Department of Radiology, Complejo Hospitalario Universitario de Albacete, 37 Hermanos Falcó St., Albacete 02006, Spain.
Department of Radiology, Hospital Universitario Dr. Peset, 90 Gaspar Aguilar Ave., Valencia 46017, Spain.
Eur J Radiol. 2017 Nov;96:21-26. doi: 10.1016/j.ejrad.2017.09.003. Epub 2017 Sep 9.
The main objective was to evaluate the usefulness of early ultrasonography for determining prognosis of patients with ischemic colitis.
We reviewed the histories of patients with diagnosis of ischemic colitis over a period of 11 years. Two hundred twenty nine patients with ischemic colitis were included. Demographic, clinical, laboratory and sonographic findings were retrospectively analyzed. Patients were divided into two groups according to the outcome: mild (those who improved with conservative treatment) or severe (those who died or required surgery), and the findings of each group were compared. In addition, we developed a predictive model of multivariate logistic regression analysis, and then it was validated in a different population of 58 consecutive patients with ischemic colitis.
The mild ischemic colitis group consisted of 184 patients (age 74,7±8,8years), and the severe group of 45 patients (age 78,6±7,7years).
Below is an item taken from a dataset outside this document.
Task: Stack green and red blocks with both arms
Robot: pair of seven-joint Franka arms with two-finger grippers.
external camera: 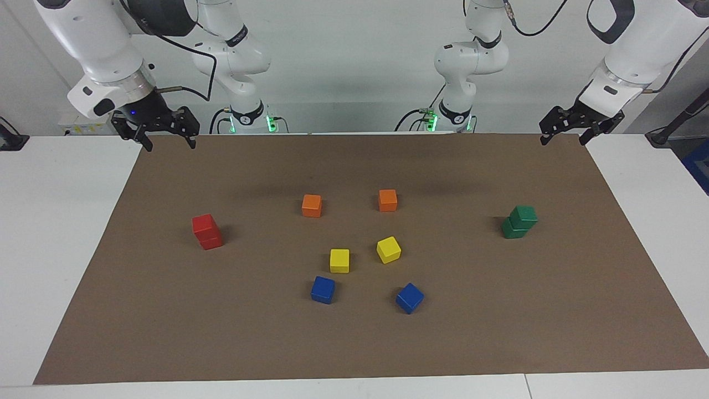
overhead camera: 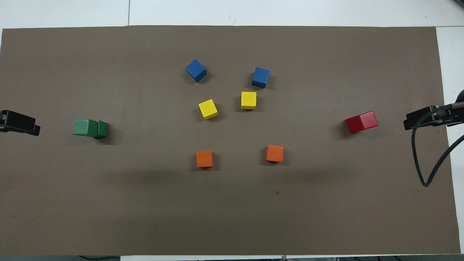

More pancolitis (p=0.005), altered pericolic fat (p=0.032) and free fluid (p=0.013) was observed in the severe ischemic colitis group compared with the mild group. Severe ischemic group had lower wall thickness (p=0.020) and higher resistive index than mild group (p=0.025). Multivariate analysis identified as protective factors to severe ischemic colitis: pain (p=0.026), diarrhea (p=0.034), rectal bleeding (p=0.000), and hypertension (p=0.001). Altered pericolic fat (p=0.008) and pancolitis (p=0.017) were sonographic findings significantly related to severe ischemic colitis. Our model correctly classified 88.4% of the study patients and 89.6% of the population of 58 patients used in validation.
Sonographic features with clinical findings can predict the outcome of ischemic colitis. Our predictive model could differentiate properly between patients with mild or severe ischemic colitis.
本研究旨在评估早期超声在判断缺血性结肠炎患者预后中的作用。
回顾性分析了 11 年间诊断为缺血性结肠炎的患者的临床资料。共纳入 229 例缺血性结肠炎患者,分析其一般资料、临床、实验室及超声表现。根据患者预后将其分为轻症组(经保守治疗好转)和重症组(死亡或需手术),对比分析两组患者的各项指标。另外,我们建立了多因素逻辑回归分析预测模型,并在另外 58 例缺血性结肠炎患者中进行验证。
轻症组 184 例(年龄 74.7±8.8 岁),重症组 45 例(年龄 78.6±7.7 岁)。重症组患者结肠病变范围更广泛(p=0.005),肠系膜脂肪改变(p=0.032)及腹腔游离液体(p=0.013)更多见。重症组患者肠壁厚度较薄(p=0.020),阻力指数较高(p=0.025)。多因素分析发现,腹痛(p=0.026)、腹泻(p=0.034)、直肠出血(p=0.000)、高血压(p=0.001)是发生重症缺血性结肠炎的保护因素。肠系膜脂肪改变(p=0.008)及全结肠受累(p=0.017)与重症缺血性结肠炎相关。本研究建立的模型对患者的正确分类率为 88.4%,在验证组中的正确分类率为 89.6%。
超声表现结合临床特征有助于预测缺血性结肠炎的预后。我们建立的预测模型能够正确区分轻症和重症缺血性结肠炎患者。